Sang synthétique : des résultats prometteurs !
Il est aujourd'hui possible de "produire" des globules rouges en laboratoire, pas à partir de rien mais depuis des cellules souches (c'est-à-dire non différentiées) issues de la moelle osseuse, de cordon ombilical, de cellules de fœtus ou de cellules souches d'organismes adultes. Les cellules souches sont des cellules sans identité ni spécialisation : elles ont la capacité de se différencier en plusieurs types de cellules, selon les signaux chimiques qu'elles reçoivent.
Les globules rouges sont obtenus par différenciation des cellules souches du patient, puis retransfusés.
Mais jusqu'à présent, on ne savait pas si ces globules rouges étaient utilisables en clinique et quel serait leur comportement dans l'organisme. C'est désormais chose faite par Le professeur Douai et son équipe qui, après des essais sur des souris, ont pratiqué une transfusion sur un patient volontaire. Les globules rouges ont fini leur maturation dans l'organisme puis se sont comportés normalement, avec une durée de vie similaire aux globules rouges fabriqués directement par le corps.
L'objectif serait à présent de réussir à produire des globules rouges en grande quantité. Les cellules souches de cordon ombilical sont sous le feu des projecteurs parce qu'elles sont facilement prélevables. Les cellules souches de l'organisme adulte (iPS) sont également intéressantes. En les prélevant sur des patients polyimmunisés ou aux groupes sanguins rares (qui représentent tout de même entre 1 et 3% des transfusés), cela permettrait de créer des globules rouges adaptés et de réaliser des transfusions sans risque d'incompatibilité. En quelque sorte, cette méthode permettrait aux médecins de réaliser des transfusions adaptées à chaque patient !
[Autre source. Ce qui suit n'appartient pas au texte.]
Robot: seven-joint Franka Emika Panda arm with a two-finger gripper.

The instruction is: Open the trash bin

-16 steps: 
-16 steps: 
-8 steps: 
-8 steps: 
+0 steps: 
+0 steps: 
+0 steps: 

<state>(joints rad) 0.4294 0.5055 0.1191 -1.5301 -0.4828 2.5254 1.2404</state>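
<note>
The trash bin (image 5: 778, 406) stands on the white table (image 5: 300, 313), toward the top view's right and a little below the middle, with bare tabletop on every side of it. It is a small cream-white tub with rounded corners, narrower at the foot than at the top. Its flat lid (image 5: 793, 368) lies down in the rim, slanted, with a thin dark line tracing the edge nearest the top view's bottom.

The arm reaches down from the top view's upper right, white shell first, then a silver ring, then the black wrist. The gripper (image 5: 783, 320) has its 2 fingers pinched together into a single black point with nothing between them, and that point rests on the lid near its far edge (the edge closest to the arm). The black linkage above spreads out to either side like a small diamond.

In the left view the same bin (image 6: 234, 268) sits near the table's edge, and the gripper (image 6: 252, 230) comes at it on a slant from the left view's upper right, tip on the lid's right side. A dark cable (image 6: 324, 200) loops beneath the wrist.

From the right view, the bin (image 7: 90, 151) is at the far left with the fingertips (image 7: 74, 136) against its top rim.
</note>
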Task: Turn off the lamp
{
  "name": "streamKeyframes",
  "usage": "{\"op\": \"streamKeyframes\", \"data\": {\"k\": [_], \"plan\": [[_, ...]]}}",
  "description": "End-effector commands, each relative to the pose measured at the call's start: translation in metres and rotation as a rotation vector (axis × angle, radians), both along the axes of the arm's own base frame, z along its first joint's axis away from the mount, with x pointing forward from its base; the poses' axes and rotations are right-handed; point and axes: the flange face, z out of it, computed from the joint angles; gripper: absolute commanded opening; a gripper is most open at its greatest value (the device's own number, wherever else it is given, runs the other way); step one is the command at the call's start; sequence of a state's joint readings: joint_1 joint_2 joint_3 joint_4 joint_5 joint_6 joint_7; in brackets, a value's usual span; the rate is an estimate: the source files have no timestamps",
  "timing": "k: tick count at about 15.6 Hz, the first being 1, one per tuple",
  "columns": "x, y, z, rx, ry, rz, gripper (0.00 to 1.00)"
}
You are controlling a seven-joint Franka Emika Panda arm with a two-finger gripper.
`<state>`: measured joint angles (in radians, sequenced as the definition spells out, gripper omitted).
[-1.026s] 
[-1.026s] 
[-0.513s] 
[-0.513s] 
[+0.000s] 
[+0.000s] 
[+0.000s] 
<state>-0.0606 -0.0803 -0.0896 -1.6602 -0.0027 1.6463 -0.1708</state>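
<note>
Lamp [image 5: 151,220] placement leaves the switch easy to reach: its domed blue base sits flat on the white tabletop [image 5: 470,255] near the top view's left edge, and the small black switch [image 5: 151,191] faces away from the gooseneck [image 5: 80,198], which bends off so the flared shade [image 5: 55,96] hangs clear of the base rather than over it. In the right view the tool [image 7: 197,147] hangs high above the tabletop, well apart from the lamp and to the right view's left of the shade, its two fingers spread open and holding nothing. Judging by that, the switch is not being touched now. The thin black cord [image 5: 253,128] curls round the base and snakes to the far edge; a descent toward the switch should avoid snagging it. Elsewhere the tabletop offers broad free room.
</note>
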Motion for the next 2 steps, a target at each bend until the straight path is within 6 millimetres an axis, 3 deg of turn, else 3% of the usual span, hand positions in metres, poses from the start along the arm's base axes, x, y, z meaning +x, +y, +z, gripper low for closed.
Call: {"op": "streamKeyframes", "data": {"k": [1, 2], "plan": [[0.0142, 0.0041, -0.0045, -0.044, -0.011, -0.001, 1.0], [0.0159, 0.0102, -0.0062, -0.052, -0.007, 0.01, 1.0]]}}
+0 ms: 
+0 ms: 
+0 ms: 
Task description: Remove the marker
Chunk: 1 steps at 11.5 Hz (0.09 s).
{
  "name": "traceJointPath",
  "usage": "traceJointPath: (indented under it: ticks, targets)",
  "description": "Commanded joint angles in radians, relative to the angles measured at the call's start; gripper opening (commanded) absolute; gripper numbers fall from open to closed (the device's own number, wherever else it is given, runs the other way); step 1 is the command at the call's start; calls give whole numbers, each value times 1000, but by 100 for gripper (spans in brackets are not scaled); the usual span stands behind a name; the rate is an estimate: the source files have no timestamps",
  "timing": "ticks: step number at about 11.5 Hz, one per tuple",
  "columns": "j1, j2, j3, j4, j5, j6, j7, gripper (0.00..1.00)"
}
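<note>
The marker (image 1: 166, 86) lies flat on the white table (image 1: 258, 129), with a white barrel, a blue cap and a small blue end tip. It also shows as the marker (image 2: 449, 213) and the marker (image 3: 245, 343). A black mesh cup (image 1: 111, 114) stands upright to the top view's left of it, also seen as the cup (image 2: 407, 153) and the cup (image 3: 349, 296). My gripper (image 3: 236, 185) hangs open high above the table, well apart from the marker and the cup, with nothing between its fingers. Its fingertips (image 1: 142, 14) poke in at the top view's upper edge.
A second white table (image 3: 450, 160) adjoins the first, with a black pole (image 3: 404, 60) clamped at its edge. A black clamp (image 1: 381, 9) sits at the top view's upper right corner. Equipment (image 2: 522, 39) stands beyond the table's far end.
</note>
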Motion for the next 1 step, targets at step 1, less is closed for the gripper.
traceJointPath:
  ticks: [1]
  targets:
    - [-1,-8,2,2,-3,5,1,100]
Mais il faut tout d'abord franchir encore quelques pas technologiques pour rendre la production plus efficace et moins couteuse. Pour l'instant, les dons du sang restent plus que jamais nécessaires pour sauver, chaque année, un million de malades !
En résumé...
Le sang est un fluide vital pour notre organisme, constitué de plusieurs types de cellules dont les globules rouges, qui transportent les gaz respiratoires. La recherche pour produire en laboratoire des cellules sanguines permettrait de ne plus dépendre des dons du sang et de limiter les risques d'infection ou d'incompatibilité. Une équipe française, menée par le professeur Douai, est parvenue pour la première fois une autotransfusion : à partir des cellules souches d'un patient, les chercheurs ont obtenus des globules rouges fonctionnels et les ont transfusés avec succès au patient donneur. Même si cette méthode s'applique peu aux cas d'urgence, elle permettrait de soigner des malades au système sanguin très peu compatible. Cette étude ouvre aussi peut-être la porte vers une production à grande échelle de globules rouges !
Références :
Giarratana, M.-C. et al., (2011). Proof of principle for transfusion of in vitro generated red blood cells. Blood.
Cette étude a été soutenue par l'EFS (Etablissement français du sang), l'association Laurette Fugain, l'association Combattre la Leucémie, l'Association pour la recherche en transfusion et la fondation Jérôme Lejeune.